An Introduction To GameMaker Studio’s Shader System

on December 12, 2013 - 35355 Views

The GameMaker Studio shader system was introduced in version 1.2 and allows for powerful visual effects in both 2D and 3D games. If you haven’t used shaders before you’ll find there is a bit of a learning curve.

Fortunately, whether you understand shaders at a basic level or not, you can implement them in your game with ease.

The Basics

Shaders can be written in the OpenGL Shading Language (GLSL and GLSL ES), and the DirectX High Level Shading Language (HLSL 9 and HLSL 11).

The shader system is cross-platform. GLSL ES is the best choice for multi-platform games, except when using the Windows 8 JavaScript export. Since HLSL shaders are powered by DirectX, they are not suitable for cross-platform games. Notably, HLSL 11 only works with the native Windows 8 export and Windows Phone in GameMaker Studio.

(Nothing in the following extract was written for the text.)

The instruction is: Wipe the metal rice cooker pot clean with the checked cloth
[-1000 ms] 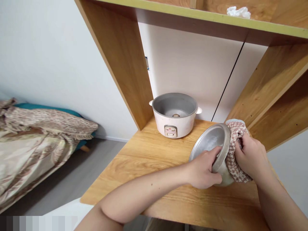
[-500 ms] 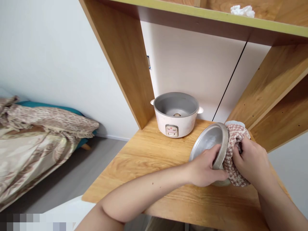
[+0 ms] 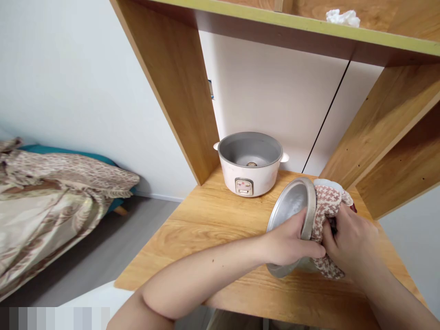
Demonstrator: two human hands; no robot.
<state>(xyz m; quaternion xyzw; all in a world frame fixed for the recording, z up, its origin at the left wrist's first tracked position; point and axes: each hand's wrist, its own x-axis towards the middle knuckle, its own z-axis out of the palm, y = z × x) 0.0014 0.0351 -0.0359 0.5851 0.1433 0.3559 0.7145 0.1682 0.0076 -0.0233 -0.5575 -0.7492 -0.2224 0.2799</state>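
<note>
A metal inner pot [image 3: 291, 206] is tipped on its side above the wooden desk [image 3: 220, 229], its mouth facing left. My left hand [image 3: 292, 243] grips its rim, thumb inside. My right hand [image 3: 350, 240] presses a brown-and-white houndstooth cloth [image 3: 326, 206] against the pot's outer wall and base, fingers closed on the cloth. A white rice cooker body [image 3: 250, 162] stands open and empty at the back of the desk, just beyond the pot.
Wooden shelf sides rise left [image 3: 175, 87] and right [image 3: 388, 119] of the desk, with a shelf above holding a crumpled white tissue [image 3: 343, 17]. A bed with a patterned blanket [image 3: 55, 197] lies at the left over a grey floor.
The pot has turned more upright and shifted slightly left and toward me. My right hand with the cloth has slid down and around the pot's outside.
</note>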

When you create a shader within GameMaker Studio, an editor will appear. It resembles the GML editor window, except it has two tabs; vertex and fragment. Any code used here will be executed through the GPU.

A vertex shader operates on vertices of shapes and visuals, and is used to handle data related to graphical aspects like texcoords. For example, it could be used to help create a ghostly glow around a 3D model. It helps define shape, and can set up information used by the fragment shader.

A fragment shader (more commonly known as a pixel shader) modifies graphics on a pixel-by-pixel basis. This shader is used for altering lighting, depth, colour, and creating complex shadows.

To put it simply, if a vertex shader has four points that form a box, a fragment shader will draw the pixels within.

Create Your Own Shaders

If you are interested in learning how to develop shaders, there are resources online that can help you get started.

Try this tutorial for developing OpenGL shaders »

Seek advice and find examples on the OpenGL forum »

Too Much Effort?

If you aren’t interested in learning how to create your own shaders from scratch, there are other options.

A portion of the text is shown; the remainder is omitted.